▸ The task
The lines to copy run from the one containing "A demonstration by" through the last line of the listing; copy them exactly and nothing more.

--

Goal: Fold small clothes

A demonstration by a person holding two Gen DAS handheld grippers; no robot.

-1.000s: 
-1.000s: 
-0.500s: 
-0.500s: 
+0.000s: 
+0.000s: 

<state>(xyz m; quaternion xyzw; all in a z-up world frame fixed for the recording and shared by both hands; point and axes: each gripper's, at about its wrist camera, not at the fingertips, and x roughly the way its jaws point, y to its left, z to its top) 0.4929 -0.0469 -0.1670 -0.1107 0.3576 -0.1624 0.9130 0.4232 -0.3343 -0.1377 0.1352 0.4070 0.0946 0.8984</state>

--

▸ Output of the exercise
A demonstration by a person holding two Gen DAS handheld grippers; no robot.

-1.000s: 
-1.000s: 
-0.500s: 
-0.500s: 
+0.000s: 
+0.000s: 

<state>(xyz m; quaternion xyzw; all in a z-up world frame fixed for the recording and shared by both hands; point and axes: each gripper's, at about its wrist camera, not at the fingertips, and x roughly the way its jaws point, y to its left, z to its top) 0.4929 -0.0469 -0.1670 -0.1107 0.3576 -0.1624 0.9130 0.4232 -0.3343 -0.1377 0.1352 0.4070 0.0946 0.8984</state>

The response to this exercise is now finished.